Fox News Mulls Over Whether Wonder Woman Is ‘American’ Enough

As “Wonder Woman” garners stellar ratings and remains on track for a record-breaking opening weekend, a Fox News panel is conducting a deep dive into a critical matter: Is the Amazonian princess American enough?

Fox host Neil Cavuto noted on Friday to guest Dion Baia that “some” have been taking issue with the film’s alleged lack of patriotism — chiefly, that the superhero’s costume color scheme is too un-American. 

“Some are calling it less American, Dion, because, well, her outfit isn’t red, white, and blue, and, in order to appeal for foreign audiences, very little reference to America at all,” said the “Your World With Neil Cavuto” host.

“I think, nowadays, sadly, money trumps patriotism,” Baia replied. “Especially, recently, I personally feel like we’re not really very patriotic, the country, in a certain sense. And they want these movies to succeed internationally, you know, so they’re going to dial back.”

Fellow guest Mike Gunzelman lamented that he feels “it’s cool to hate America these days.”

Baia, for his part, said his comments have been misconstrued. “Taken outta context much?” he tweeted Saturday, referencing an Entertainment Weekly article that characterized him as being “upset” with the movie (probably because he used the word “sadly.”)

He maintained he was simply explaining why he believes the movie’s American patriotism was “toned down.”

But in any case, criticism of Gadot’s costume as not looking “American” is a little weak.

A red, blue and gold color combination is still fairly reminiscent of the American flag. Gold is often incorporated into patriotic decorations and accessories, and sometimes used in place of white.

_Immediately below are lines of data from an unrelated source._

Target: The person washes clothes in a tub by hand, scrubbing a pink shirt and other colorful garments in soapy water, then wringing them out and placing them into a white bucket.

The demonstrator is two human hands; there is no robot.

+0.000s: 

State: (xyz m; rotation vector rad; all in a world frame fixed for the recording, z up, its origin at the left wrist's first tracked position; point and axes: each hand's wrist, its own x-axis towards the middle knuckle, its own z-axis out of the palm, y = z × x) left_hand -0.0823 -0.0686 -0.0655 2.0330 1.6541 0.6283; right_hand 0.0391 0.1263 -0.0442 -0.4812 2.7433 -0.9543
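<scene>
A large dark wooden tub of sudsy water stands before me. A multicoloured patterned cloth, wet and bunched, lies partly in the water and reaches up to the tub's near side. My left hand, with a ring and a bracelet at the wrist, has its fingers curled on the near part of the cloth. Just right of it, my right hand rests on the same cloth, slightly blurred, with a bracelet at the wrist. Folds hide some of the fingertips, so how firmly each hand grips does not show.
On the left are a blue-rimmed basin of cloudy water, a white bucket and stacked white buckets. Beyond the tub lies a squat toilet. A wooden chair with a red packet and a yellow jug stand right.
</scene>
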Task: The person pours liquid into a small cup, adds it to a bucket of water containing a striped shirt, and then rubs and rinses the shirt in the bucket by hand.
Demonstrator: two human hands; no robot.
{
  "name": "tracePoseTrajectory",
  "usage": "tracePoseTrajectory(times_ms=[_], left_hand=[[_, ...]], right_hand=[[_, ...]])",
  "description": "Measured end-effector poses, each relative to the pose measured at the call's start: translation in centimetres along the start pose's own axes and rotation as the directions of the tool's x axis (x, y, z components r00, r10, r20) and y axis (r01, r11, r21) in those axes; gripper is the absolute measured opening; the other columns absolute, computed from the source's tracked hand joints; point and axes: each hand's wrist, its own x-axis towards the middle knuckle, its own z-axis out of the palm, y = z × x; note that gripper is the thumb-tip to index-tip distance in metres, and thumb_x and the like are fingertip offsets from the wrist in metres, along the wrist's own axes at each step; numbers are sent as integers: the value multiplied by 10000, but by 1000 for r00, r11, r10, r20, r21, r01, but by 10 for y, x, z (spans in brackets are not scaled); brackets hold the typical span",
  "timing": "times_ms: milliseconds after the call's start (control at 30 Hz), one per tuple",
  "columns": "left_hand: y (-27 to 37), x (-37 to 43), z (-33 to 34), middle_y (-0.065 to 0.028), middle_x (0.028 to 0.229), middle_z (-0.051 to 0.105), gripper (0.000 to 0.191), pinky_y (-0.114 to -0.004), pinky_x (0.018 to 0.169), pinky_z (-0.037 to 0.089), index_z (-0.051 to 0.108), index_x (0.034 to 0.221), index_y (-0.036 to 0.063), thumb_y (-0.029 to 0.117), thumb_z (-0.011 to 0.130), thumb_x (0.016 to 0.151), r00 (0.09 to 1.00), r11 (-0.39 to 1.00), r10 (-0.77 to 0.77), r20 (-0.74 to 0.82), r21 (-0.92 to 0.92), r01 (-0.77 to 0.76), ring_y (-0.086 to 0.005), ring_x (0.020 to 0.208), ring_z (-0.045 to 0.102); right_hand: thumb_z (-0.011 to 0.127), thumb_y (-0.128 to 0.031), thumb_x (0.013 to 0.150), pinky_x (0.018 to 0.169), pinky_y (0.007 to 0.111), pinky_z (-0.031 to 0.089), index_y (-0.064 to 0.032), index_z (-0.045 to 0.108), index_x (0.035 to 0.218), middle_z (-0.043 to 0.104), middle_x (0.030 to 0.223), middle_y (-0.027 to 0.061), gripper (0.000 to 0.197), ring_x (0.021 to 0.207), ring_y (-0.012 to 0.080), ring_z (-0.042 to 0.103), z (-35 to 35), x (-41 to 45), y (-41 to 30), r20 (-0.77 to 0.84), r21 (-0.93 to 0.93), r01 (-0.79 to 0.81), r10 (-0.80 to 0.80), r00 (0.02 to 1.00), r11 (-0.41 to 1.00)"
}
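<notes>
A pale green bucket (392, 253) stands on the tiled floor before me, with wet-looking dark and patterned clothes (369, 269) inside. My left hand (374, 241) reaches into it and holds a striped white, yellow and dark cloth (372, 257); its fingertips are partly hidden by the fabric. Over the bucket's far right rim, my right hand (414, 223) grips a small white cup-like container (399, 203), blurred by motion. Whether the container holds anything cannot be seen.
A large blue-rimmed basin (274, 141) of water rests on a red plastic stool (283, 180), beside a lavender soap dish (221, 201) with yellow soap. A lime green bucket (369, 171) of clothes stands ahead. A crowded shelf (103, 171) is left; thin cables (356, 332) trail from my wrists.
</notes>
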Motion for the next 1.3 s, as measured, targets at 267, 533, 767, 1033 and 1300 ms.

The original comic and Lynda Carter’s iconic Wonder Woman costume from the 1970s TV series both included more gold than white.  

Yes, Gadot’s Wonder Woman is not wearing a bottom piece adorned with little white stars, but she is wearing a top with an emblem of an eagle, which is, you know, a major symbol for the United States.

Plus, the actual plot of the movie involves Wonder Woman teaming up with an American pilot to stop German forces, which makes equating it with “hating America” a bit of a stretch.

Whatever. There have been worse takes on the movie.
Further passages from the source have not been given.